> Although the behavior seems strange and is arguably wrong, it is compliant
> with the IMAP protocol specification and is brought about by how INBOX is
> implemented in UW imapd.
>
> If neither \HasChildren or \HasNoChildren is indicated, then the child
> status is indeterminate. The lack of \NoInferiors indicates that the
> mailbox could have inferiors.
>
> When you referenced the name INBOX, you referenced the case-independent
> special mailbox defined in IMAP for incoming messages.
OK, but why leave the child status indeterminate? Presumably imapd always
knows which mailbox INBOX "really" refers to.

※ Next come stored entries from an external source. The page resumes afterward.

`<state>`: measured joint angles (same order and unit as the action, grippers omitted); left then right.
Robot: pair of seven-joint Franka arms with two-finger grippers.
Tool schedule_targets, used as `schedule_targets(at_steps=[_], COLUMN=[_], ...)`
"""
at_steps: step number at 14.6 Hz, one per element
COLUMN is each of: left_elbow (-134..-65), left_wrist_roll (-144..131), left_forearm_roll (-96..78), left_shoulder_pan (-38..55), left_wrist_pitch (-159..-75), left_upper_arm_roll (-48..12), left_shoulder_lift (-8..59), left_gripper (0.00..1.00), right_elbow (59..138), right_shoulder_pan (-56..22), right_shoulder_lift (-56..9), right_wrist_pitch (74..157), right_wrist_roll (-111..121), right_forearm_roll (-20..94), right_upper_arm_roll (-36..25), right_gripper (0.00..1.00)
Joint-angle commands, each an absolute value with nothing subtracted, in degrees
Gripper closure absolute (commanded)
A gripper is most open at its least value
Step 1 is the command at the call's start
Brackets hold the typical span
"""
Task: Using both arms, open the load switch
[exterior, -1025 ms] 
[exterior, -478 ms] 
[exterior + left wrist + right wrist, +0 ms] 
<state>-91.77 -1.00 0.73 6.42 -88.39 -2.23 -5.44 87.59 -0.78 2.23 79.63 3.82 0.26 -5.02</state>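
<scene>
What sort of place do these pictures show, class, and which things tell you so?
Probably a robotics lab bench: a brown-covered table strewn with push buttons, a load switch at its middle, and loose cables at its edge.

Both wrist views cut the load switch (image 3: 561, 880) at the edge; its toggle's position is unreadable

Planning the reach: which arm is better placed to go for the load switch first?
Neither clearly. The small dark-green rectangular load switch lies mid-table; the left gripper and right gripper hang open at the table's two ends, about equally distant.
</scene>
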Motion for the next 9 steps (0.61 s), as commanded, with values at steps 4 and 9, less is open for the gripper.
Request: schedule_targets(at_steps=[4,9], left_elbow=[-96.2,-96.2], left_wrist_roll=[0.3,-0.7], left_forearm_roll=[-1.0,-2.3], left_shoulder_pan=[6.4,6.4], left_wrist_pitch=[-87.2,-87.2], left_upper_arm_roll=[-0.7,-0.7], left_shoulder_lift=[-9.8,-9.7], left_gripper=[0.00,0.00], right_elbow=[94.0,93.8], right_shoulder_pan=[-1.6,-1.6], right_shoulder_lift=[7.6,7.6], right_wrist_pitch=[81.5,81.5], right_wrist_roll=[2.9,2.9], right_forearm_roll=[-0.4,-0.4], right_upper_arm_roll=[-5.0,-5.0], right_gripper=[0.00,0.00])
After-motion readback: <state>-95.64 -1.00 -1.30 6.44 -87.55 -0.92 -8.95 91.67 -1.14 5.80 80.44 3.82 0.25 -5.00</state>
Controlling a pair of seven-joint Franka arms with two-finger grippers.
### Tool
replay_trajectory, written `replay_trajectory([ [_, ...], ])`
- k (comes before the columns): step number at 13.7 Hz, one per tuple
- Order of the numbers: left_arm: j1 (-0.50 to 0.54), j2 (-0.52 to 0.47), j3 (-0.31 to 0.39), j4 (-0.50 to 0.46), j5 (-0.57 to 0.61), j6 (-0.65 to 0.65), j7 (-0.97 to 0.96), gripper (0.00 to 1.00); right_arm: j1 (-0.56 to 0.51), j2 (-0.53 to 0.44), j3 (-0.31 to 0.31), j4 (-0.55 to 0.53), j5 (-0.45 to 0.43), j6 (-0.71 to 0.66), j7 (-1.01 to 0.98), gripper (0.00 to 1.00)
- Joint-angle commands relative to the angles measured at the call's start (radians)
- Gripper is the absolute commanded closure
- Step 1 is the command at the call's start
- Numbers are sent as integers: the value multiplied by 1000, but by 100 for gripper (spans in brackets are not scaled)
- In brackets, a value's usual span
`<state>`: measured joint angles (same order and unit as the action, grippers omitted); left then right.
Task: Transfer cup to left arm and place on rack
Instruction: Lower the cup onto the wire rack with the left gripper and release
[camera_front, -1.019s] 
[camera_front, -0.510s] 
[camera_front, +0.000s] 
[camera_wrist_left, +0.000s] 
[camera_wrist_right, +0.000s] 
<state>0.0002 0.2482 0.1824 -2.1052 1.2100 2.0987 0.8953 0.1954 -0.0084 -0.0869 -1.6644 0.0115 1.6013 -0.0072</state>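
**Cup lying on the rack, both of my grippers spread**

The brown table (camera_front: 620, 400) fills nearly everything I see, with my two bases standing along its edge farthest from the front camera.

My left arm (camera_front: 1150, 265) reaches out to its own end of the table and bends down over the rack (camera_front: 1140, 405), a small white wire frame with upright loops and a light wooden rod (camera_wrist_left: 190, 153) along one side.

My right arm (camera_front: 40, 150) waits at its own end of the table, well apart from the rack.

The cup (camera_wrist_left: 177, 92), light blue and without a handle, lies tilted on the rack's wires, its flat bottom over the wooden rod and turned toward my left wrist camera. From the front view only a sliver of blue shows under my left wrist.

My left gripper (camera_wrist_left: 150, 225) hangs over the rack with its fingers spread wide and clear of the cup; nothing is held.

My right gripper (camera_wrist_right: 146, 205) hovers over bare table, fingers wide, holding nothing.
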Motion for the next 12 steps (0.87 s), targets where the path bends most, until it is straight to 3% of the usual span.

> When you referenced the name INBOX/, you referenced the dual-use mailbox
> with the case-dependent name INBOX. Note, in particular, the following
> behavior:
>
> 10 LIST "" inbox/
> 10 OK LIST completed
>
> This is because there is no such name as "inbox/".
Understood, but if this answers the new question I ask above, I'm not
following how.
> The story gets worse. If you create "inbox/foo", you end up with an
> "inbox" which is shadowed by INBOX and thus is not directly accessible;
> you can also have an INBOX/foo that is separate from inbox/foo. There's
> other stuff that goes wrong...
How is it shadowed?...
1 list "" %
* LIST (\HasNoChildren) "/" Sent
* LIST (\HasNoChildren) "/" Trash
* LIST (\HasNoChildren) "/" Drafts
...
* LIST () "/" inbox
* LIST () "/" INBOX
1 OK LIST completed
Sorry if I'm missing something obvious here.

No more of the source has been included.